Segment Start: The data

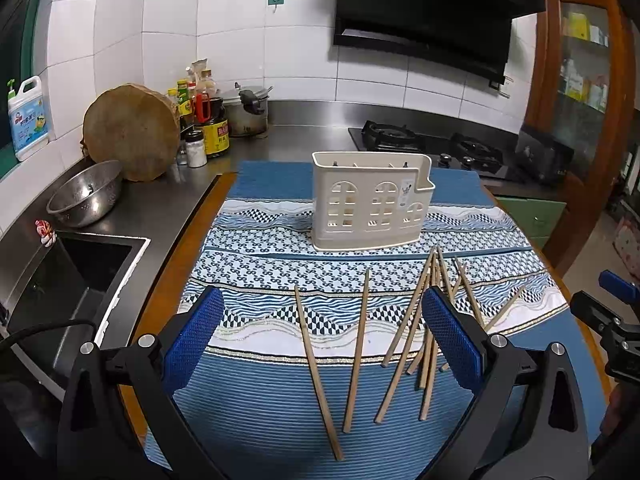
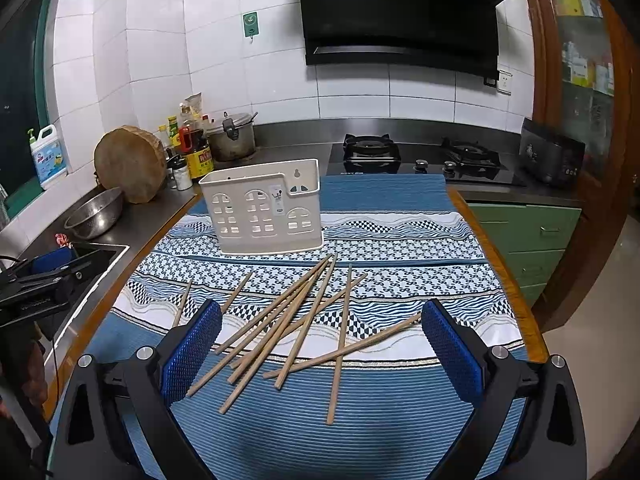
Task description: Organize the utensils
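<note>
Left gripper point(image 1: 320, 344) spread, empty | right gripper point(image 2: 320, 352) spread, empty | chopsticks point(image 2: 304, 324) loose before holder point(image 2: 260, 212)

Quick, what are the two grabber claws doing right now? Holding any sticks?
Left gripper: jaws open, holding nothing, above the loose wooden chopsticks.
Right gripper: jaws open, holding nothing, above the chopstick pile.
</note>
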`<state>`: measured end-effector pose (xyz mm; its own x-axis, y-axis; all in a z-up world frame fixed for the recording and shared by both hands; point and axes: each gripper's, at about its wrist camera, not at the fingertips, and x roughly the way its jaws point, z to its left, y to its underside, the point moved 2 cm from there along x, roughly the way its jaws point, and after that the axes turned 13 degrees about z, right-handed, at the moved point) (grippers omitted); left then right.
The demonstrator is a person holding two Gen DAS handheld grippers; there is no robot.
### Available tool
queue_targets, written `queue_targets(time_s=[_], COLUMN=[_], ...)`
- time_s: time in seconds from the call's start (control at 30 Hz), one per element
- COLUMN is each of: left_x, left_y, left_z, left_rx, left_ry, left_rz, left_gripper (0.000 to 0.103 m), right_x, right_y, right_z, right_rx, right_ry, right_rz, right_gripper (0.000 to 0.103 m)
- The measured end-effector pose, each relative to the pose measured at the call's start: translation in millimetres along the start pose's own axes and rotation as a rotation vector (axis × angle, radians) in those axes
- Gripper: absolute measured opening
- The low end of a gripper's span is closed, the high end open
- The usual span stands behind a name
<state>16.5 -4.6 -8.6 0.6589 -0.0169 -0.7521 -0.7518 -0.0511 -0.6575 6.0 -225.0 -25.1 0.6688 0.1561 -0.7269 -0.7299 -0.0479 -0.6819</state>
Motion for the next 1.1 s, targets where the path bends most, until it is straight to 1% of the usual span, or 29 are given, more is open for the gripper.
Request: queue_targets(time_s=[0.33,0.63,0.73,0.83,0.97,1.0,1.1], left_x=[4.7,10.7,18.0,27.2,48.4,53.1,63.4], left_y=[1.3,7.5,11.7,18.2,32.3,36.5,44.7], left_z=[2.7,14.6,21.3,28.7,38.7,39.8,35.8], left_rx=[-0.006,-0.018,-0.025,-0.049,-0.106,-0.115,-0.098], left_ry=[-0.015,-0.081,-0.091,-0.081,-0.028,-0.025,-0.031], left_rz=[0.012,0.013,0.038,0.073,0.156,0.169,0.197], left_gripper=[0.098,0.098,0.098,0.098,0.098,0.098,0.098], right_x=[4.6,11.2,15.4,20.8,30.9,33.2,41.3], right_y=[1.0,5.0,6.9,7.9,14.3,15.3,20.4], right_z=[-1.1,-0.3,-2.4,-3.7,-7.0,-8.0,-11.4], right_rx=[-0.003,-0.010,-0.004,-0.004,0.003,0.006,0.013], right_ry=[-0.014,-0.006,-0.008,0.003,0.008,0.011,0.014], right_rz=[0.009,0.021,0.032,0.045,0.074,0.081,0.103], right_gripper=[0.097,0.096,0.096,0.096,0.096,0.096,0.096])
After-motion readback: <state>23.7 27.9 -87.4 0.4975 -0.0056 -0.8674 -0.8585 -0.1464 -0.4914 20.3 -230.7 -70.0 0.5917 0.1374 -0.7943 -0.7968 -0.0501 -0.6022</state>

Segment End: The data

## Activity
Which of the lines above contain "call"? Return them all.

## Written response
- time_s: time in seconds from the call's start (control at 30 Hz), one per element
- The measured end-effector pose, each relative to the pose measured at the call's start: translation in millimetres along the start pose's own axes and rotation as a rotation vector (axis × angle, radians) in those axes

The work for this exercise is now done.